L’évolution laïque de la fête de Noël ne laisse pas de recréer une autre sacralité. Grâce au Père Noël, les parents se mettent au service des enfants pour mieux les accueillir parmi ceux qui ne croient plus, tout en reconnaissant le besoin de croire et de se réunir du côté de la vie. Le Père Noël représente ainsi une figure patriarcale autour de laquelle se rassemblent les familles. Serait-il finalement un dieu du foyer ? La fête religieuse du 25 décembre s’est transformée en une célébration de la famille, avec ses propres conventions pour ce qui concerne la décoration du sapin, le repas, les chants, le protocole de remise des cadeaux, tout en s’inscrivant dans les coutumes de son époque et de son pays. La fête de Noël, même la plus laïque, est sacralisée par ces rituels.

Les exclus de la fête

Cette valorisation du foyer suscite une forte empathie envers ceux qui n’en ont pas et invite au partage. Est-ce le souvenir du secourable saint Nicolas ? Charité chrétienne et solidarité laïque envers les démunis existent alors : depuis longtemps l’Armée du Salut organise des quêtes à Noël ; les Restos du Cœur sont particulièrement actifs en fin d’année, et des opérations «un Noël pour tous» sont organisées pour les miséreux, ainsi que les personnes isolées.

Car la nuit de Noël peut constituer une grande épreuve de solitude, comme en témoigne notamment l’association SOS Amitié qui reçoit dans cette période beaucoup plus d’appels de détresse que le reste de l’année. Noël est une manière de réduire un instant la distance entre «ceux qui ont» et «ceux qui n’ont pas ».

La générosité est symbolisée par la présence d’un être unique et mystérieux, foncièrement bon, le Père Noël.

Tout le monde peut, pour un instant, l’incarner.

Le récit de Noël n’est donc pas une historiette merveilleuse. Il parle d’espérance malgré tout. D’une étoile qui vient guider les voyageurs égarés. D’un désir exaucé après si une longue attente. De la fragilité d’un nouveau-né proposée comme accomplissement de la puissance divine. Une bonne nouvelle oui, à fêter comme il se doit évidemment, mais qui ne fait l’impasse sur aucune épreuve de la vie.
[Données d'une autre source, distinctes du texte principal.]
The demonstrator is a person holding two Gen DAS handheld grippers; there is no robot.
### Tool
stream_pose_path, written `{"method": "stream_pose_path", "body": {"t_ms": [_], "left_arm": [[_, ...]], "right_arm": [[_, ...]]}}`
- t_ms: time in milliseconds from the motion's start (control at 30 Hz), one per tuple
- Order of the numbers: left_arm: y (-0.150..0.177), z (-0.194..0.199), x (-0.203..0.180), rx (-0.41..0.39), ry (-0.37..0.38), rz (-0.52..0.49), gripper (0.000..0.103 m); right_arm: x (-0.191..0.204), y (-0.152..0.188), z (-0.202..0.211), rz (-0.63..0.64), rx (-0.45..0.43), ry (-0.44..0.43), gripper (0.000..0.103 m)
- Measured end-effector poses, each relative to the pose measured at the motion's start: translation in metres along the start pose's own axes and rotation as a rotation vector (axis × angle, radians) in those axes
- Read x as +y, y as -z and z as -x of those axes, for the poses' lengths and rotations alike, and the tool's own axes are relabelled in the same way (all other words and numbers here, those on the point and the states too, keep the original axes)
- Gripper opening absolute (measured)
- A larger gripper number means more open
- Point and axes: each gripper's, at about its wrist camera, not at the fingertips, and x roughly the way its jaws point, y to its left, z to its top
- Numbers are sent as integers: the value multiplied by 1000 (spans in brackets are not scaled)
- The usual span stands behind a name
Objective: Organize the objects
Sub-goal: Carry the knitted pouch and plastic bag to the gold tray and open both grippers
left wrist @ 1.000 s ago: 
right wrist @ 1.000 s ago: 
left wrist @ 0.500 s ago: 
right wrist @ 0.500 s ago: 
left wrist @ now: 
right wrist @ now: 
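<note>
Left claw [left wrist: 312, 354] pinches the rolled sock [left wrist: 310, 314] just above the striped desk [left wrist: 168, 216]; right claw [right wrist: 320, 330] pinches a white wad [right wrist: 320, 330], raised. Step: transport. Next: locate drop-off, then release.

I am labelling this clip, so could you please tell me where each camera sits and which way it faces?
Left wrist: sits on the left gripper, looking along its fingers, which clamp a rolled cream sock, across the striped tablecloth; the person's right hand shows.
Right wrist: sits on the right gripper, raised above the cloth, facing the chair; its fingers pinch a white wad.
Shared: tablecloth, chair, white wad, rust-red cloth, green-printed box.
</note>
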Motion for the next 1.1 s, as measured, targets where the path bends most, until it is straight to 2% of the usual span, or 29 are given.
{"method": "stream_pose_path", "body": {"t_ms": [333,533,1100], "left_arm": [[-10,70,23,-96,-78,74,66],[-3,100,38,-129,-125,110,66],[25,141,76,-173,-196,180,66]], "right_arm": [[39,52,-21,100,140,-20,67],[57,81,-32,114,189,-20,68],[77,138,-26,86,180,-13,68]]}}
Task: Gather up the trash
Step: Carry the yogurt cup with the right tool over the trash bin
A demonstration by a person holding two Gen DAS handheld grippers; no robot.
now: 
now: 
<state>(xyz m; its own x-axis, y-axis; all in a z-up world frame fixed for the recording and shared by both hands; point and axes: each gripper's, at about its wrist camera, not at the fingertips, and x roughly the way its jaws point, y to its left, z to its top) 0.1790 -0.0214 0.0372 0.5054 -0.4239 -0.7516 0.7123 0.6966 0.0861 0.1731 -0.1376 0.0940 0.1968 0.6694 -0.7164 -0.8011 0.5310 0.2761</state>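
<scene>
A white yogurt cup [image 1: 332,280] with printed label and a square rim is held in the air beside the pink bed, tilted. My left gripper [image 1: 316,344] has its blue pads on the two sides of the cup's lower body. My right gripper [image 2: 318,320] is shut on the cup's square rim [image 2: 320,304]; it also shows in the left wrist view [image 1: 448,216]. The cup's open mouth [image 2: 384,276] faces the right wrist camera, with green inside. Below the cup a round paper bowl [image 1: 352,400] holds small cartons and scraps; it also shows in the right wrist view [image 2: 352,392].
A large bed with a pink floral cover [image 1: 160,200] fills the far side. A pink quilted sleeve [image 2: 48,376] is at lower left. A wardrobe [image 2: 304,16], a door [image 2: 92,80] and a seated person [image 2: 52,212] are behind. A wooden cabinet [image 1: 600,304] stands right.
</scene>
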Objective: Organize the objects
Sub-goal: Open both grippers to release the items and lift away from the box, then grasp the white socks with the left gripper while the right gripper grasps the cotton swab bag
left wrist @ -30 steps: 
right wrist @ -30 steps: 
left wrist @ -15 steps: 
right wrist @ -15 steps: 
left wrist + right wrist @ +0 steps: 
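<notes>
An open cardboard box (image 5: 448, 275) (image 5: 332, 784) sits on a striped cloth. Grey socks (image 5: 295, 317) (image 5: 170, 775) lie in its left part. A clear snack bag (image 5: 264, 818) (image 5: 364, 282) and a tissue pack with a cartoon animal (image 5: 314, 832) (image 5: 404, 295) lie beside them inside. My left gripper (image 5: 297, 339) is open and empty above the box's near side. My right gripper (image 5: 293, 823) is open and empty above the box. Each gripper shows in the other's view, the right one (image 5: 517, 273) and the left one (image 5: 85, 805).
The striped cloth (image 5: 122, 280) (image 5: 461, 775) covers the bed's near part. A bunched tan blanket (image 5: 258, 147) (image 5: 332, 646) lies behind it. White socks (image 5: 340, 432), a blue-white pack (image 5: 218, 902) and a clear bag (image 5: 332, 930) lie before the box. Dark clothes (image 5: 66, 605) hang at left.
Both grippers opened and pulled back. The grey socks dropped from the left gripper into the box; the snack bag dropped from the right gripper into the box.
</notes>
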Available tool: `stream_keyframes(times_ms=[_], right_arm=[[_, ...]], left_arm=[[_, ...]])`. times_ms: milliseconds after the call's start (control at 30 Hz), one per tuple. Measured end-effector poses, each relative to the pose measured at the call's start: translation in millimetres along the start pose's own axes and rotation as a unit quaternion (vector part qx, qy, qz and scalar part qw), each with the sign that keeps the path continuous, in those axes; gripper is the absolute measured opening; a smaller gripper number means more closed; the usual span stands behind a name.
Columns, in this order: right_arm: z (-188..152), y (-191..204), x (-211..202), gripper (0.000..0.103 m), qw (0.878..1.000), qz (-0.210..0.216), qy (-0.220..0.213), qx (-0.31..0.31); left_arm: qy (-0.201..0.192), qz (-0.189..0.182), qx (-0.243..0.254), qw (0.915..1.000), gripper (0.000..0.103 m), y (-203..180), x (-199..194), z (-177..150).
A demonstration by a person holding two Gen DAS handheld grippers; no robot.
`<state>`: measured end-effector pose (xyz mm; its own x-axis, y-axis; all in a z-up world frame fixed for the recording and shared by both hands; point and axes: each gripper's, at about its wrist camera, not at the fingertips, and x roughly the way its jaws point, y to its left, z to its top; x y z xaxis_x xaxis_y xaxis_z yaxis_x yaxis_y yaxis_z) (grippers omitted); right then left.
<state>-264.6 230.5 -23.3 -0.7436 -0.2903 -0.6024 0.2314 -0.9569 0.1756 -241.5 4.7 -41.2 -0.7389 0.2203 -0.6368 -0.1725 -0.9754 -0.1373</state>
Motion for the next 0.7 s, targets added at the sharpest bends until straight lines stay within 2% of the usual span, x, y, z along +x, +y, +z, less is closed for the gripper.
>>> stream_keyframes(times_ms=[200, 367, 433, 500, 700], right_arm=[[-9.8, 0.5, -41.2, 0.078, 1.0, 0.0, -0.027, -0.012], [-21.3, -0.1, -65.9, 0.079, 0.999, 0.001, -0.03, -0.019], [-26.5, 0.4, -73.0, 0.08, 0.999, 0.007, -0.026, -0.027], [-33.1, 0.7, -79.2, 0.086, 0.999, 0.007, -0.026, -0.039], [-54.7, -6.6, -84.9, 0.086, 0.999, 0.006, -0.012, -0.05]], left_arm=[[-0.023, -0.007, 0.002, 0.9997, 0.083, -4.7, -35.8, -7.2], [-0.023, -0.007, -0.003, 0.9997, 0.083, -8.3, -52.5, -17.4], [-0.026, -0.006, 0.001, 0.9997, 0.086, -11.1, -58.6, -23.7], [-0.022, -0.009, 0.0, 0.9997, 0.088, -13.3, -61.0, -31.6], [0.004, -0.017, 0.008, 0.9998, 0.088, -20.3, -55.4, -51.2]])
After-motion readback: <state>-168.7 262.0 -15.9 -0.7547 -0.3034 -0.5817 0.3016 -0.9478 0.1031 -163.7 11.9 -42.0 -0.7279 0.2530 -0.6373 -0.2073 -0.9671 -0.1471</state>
Comment se fait-il que la fête de Noël soit si importante dans le cœur des plus pauvres, même de ceux qui ne sont pas chrétiens ? Ne se retrouvent-ils pas profondément dans l’histoire de la naissance de Jésus ! Oui, la joie de la naissance de cet enfant porte en elle l’espérance des pauvres,

Ceux qui vivent dans la misère et l’humiliation quotidienne ont une façon particulière de lire l’Évangile, à partir de leur expérience de vie.

Réconciliation et solidarité

Alors cette année, contemplons nos crèches de Noël avec le regard de toutes celles et ceux qui vivent des vies difficiles et qui trouvent un grand réconfort autour de cet enfant pauvre qui naît au milieu des bergers et soyons solidaires, ensemble, pour porter cette espérance à tous.

En cette année, si troublée et pleine d’incertitudes, contemplons nos crèches de Noël avec le regard de toutes celles et ceux qui vivent des vies difficiles et qui trouvent un grand réconfort autour de cet enfant démuni, qui vient au monde dans la mangeoire du bétail au milieu des bergers Et soyons solidaires, ensemble, pour porter cette espérance à tous.

Retrouvons le sens du bonjour, du sourire, des échanges. Les enfants pourront à nouveau gazouiller. Ce sont notre avenir !

Faisons nôtre, plus que jamais, de cet enseignement que Jésus est venu apporter sur terre, il y a 2000 ans :

« Aimons-nous les uns et les autres, aimons même ceux qui se comportent comme des ennemis et qui nous font du mal. Le temps est venu pour la période de la compassion, de la compréhension, de l’amour, du pardon et de la résilience ».

Je vous souhaite un très joyeux Noël et une année 2024 pleine de lumière et de paix.